Wenn der Lohn zum Leben nicht reicht

Hartz-IV-Aufstocker schuften, ohne dass ihr Lohn zum Leben reicht. Weil immer mehr Bürger staatliches Geld brauchen, ist nun wieder eine Debatte über den flächendeckenden Mindestlohn entbrannt.

Für Linkspartei-Chef Klaus Ernst dürfte es eine willkommene Abwechslung sein. Endlich muss er, der seit Wochen wegen seines Verdienstes in der Kritik steht, nicht über sein Einkommen sprechen, sondern darf sich als Anwalt der Hartz-IV-Aufstocker profilieren. Denn neue Daten des Arbeitsministeriums zur Entwicklung der Ausgaben gehen auf eine Anfrage Ernsts zurück. Diese zeigen, dass der Staat seit Einführung von Hartz IV im Jahr 2005 weit mehr als 50 Milliarden Euro ausgegeben hat, um Niedriglöhne aufzustocken – und dass der jährliche Betrag Schritt für Schritt gestiegen ist.

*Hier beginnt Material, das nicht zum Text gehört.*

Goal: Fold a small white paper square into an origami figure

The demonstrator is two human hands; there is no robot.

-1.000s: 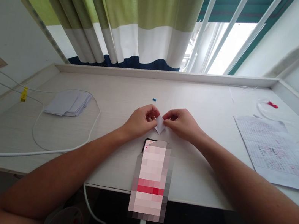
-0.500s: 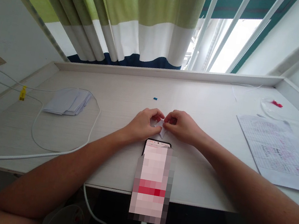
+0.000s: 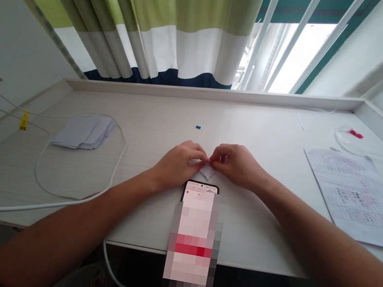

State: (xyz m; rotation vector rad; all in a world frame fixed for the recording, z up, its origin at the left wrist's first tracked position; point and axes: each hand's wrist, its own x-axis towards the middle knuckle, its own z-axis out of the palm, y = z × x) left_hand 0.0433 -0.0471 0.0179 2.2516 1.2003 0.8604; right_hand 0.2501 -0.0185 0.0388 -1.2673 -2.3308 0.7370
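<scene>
A small folded piece of white paper (image 3: 207,171) lies between my hands, just beyond the top of the phone. My left hand (image 3: 184,162) comes from the left, thumb and forefinger pinched at the paper's upper edge. From the other side my right hand (image 3: 234,163) pinches the same edge, its fingertips meeting those of the left. The fingers hide the upper part of the paper. Close below stands the phone (image 3: 202,187), its screen lit and mostly blurred out, with a white cable plugged into its lower end.
A stack of white paper (image 3: 82,131) lies at the left, ringed by a white cable (image 3: 124,146). A written sheet (image 3: 355,199) is at the right. Behind my hands is a small blue piece (image 3: 198,127). A raised ledge (image 3: 207,95) borders the desk's back.
My left fingers have closed in to meet the right fingertips. More of the paper's lower part shows below them. The view has shifted slightly.
</scene>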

Anfangs reichten noch acht Milliarden jährlich, um die tapferen Arbeitnehmer, die Hungerlöhne bekommen, zu unterstützen. Im letzten Jahr waren dagegen 1,4 Millionen Menschen auf Hilfe angewiesen, 200.000 mehr als 2005. Insgesamt kostete das Ganze elf Milliarden Euro. Für den Abgeordneten und Gewerkschafter Ernst ist das Missbrauch. “Die Bundesregierung verschwendet das Geld der Steuerzahler”, schimpfte er in der “Frankfurter Rundschau”.

Die neuen Zahlen lenken die Aufmerksamkeit auf eine ebenso zentrale wie umstrittene Frage der Arbeitsmarktpolitik: Was tun mit den Menschen im Niedriglohnsektor? Was tun mit jenen, die schuften, ohne dass es zum Leben reicht? Muss der Staat sie mit Zuschüssen im Arbeitsmarkt halten, oder muss die Politik mit einem gesetzlichen Mindestlohn dafür sorgen, dass jeder, der arbeitet, von seiner Arbeit auch leben kann?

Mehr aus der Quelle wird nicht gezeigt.